**What to do**
Scan the records below for the line with "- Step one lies" and the line with "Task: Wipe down". Repeat those two lines and every line between them exactly, and nothing else.
(Beginning of Record excerpts)
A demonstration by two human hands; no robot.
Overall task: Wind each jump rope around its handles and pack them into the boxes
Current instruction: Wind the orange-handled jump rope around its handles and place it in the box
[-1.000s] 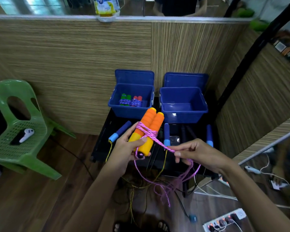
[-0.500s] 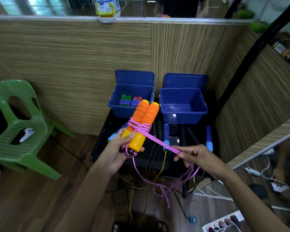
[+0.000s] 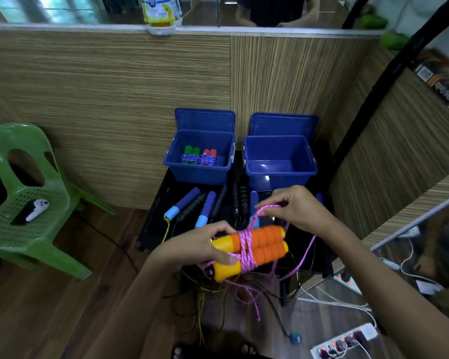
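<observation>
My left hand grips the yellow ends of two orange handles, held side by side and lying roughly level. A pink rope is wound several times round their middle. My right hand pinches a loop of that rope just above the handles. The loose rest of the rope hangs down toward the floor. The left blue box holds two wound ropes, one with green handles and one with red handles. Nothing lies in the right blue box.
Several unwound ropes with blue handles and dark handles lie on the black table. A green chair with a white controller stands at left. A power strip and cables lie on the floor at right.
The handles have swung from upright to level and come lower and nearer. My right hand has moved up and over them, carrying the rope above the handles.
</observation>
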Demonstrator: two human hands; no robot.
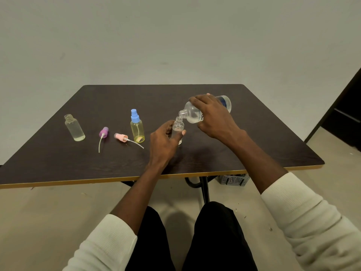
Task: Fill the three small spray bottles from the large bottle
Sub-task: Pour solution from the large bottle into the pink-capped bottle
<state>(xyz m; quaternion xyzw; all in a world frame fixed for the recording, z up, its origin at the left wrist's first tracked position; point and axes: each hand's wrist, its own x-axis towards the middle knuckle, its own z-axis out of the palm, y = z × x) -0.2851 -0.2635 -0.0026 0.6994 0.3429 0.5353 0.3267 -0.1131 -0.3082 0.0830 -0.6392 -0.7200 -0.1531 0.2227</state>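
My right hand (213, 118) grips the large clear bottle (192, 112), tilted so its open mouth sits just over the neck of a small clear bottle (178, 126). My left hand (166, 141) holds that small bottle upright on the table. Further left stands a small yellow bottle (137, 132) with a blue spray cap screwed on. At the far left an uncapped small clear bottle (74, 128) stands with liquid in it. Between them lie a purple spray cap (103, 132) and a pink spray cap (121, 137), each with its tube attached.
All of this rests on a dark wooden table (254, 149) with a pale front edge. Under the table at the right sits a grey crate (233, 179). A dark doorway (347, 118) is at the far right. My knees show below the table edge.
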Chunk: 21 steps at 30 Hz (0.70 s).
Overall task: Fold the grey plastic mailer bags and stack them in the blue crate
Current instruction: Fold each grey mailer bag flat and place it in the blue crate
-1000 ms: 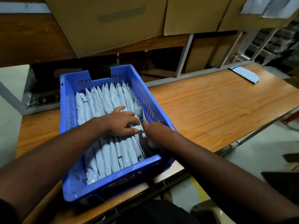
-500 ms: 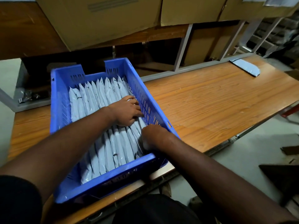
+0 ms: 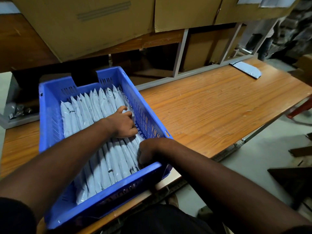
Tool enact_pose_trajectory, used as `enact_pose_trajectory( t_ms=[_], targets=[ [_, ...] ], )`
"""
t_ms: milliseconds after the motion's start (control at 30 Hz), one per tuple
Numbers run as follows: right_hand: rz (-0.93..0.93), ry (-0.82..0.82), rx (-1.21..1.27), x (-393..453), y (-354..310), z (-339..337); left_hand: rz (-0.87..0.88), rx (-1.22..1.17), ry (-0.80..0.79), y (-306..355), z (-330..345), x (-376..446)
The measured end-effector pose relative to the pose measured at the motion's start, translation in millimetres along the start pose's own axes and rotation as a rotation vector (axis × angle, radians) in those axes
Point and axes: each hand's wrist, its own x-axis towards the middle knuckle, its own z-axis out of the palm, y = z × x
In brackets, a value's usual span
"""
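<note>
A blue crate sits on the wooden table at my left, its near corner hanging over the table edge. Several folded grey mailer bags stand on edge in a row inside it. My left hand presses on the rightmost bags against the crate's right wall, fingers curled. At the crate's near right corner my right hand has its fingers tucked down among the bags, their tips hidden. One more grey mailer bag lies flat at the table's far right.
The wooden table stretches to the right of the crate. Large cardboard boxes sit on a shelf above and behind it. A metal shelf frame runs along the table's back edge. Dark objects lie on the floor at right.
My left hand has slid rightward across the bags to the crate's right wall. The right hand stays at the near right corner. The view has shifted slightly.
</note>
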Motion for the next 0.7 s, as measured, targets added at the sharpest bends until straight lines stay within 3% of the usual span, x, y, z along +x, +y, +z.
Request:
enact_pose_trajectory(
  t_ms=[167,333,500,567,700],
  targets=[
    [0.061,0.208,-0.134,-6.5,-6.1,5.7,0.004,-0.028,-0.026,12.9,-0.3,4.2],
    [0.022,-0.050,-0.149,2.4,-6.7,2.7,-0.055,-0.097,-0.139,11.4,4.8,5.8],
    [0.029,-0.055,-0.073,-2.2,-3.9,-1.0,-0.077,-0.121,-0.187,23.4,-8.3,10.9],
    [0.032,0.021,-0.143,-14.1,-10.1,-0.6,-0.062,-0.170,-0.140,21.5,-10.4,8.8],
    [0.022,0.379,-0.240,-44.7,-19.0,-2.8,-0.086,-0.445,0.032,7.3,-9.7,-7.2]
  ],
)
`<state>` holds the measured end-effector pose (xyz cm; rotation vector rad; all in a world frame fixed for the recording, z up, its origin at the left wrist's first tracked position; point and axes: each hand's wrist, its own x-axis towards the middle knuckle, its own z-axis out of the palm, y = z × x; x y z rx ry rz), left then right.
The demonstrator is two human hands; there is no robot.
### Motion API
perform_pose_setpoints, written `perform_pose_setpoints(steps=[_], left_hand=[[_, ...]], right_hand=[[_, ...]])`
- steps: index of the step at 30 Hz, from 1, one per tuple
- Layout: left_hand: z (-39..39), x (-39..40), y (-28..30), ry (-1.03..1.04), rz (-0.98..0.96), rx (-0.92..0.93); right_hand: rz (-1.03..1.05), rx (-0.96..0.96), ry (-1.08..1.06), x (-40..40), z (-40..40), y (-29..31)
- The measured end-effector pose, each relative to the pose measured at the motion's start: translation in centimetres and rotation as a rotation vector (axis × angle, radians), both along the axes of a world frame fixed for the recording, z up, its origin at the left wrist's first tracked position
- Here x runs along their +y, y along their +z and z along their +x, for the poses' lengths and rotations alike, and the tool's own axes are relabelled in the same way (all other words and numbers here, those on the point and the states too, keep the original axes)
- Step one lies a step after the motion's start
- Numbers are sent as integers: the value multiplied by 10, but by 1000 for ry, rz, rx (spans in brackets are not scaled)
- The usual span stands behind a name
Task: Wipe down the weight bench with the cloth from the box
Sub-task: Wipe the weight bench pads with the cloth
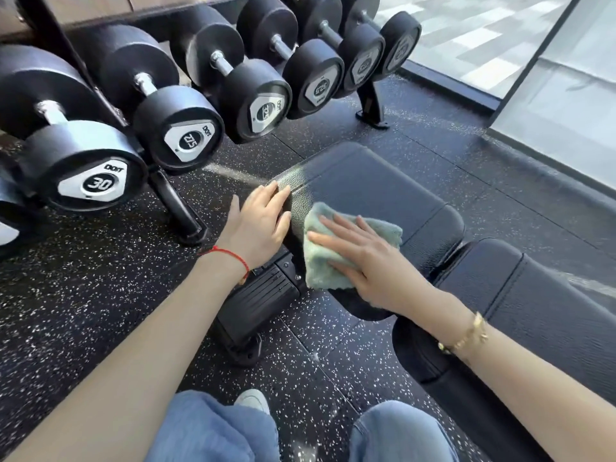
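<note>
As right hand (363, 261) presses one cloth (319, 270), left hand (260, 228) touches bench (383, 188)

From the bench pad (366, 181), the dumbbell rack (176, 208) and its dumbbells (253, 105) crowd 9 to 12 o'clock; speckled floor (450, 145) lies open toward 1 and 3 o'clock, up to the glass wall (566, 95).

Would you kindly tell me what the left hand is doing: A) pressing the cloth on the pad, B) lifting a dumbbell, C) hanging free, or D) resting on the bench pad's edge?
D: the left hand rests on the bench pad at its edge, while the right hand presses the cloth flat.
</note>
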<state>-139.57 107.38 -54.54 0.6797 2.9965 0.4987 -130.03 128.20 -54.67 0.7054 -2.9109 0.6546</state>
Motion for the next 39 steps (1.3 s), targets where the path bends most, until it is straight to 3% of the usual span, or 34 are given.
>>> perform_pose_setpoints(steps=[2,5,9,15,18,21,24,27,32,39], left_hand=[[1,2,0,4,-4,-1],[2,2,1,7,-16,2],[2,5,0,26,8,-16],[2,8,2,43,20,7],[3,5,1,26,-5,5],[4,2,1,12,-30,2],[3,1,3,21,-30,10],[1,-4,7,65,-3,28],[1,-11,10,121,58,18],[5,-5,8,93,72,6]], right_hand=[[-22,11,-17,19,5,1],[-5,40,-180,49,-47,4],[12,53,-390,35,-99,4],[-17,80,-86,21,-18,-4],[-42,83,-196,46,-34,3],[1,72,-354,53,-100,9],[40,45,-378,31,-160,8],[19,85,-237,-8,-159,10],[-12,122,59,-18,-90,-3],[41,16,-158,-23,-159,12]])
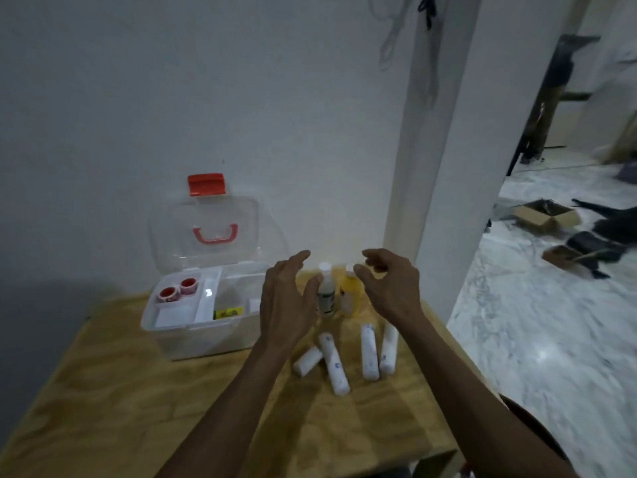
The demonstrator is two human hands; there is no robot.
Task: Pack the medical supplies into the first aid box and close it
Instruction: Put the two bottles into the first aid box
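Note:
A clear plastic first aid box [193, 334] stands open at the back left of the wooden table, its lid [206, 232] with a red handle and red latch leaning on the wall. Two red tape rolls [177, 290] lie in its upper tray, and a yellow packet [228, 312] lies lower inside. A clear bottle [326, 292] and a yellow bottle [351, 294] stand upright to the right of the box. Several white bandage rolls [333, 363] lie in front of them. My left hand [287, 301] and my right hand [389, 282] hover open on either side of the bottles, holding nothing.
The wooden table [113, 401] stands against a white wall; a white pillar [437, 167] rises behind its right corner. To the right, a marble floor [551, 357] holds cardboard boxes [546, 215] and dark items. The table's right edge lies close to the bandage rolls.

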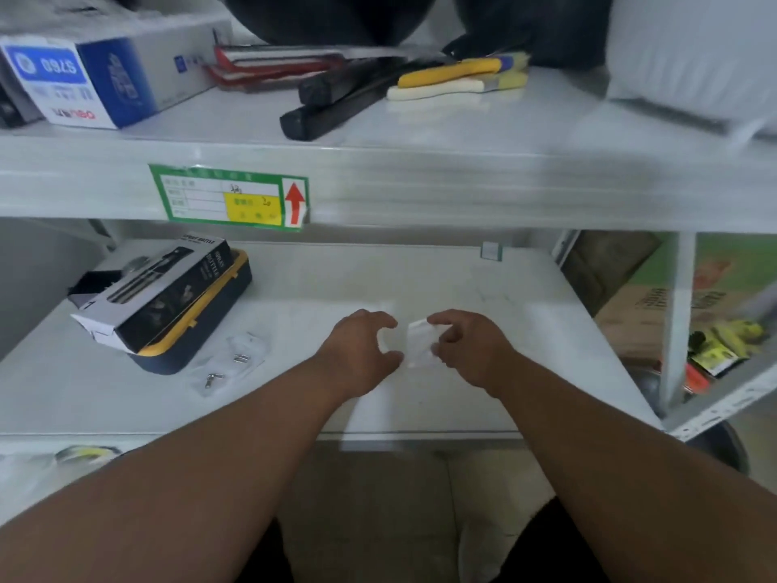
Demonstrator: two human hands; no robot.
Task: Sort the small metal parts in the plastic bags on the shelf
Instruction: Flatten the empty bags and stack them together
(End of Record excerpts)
**Answer for the task**
- Step one lies a step after the motion's start
- Numbers are sent as integers: the value multiplied by 10, but by 1000 for ry, rz, rx (spans in brackets are not scaled)
- The usual span stands behind a name
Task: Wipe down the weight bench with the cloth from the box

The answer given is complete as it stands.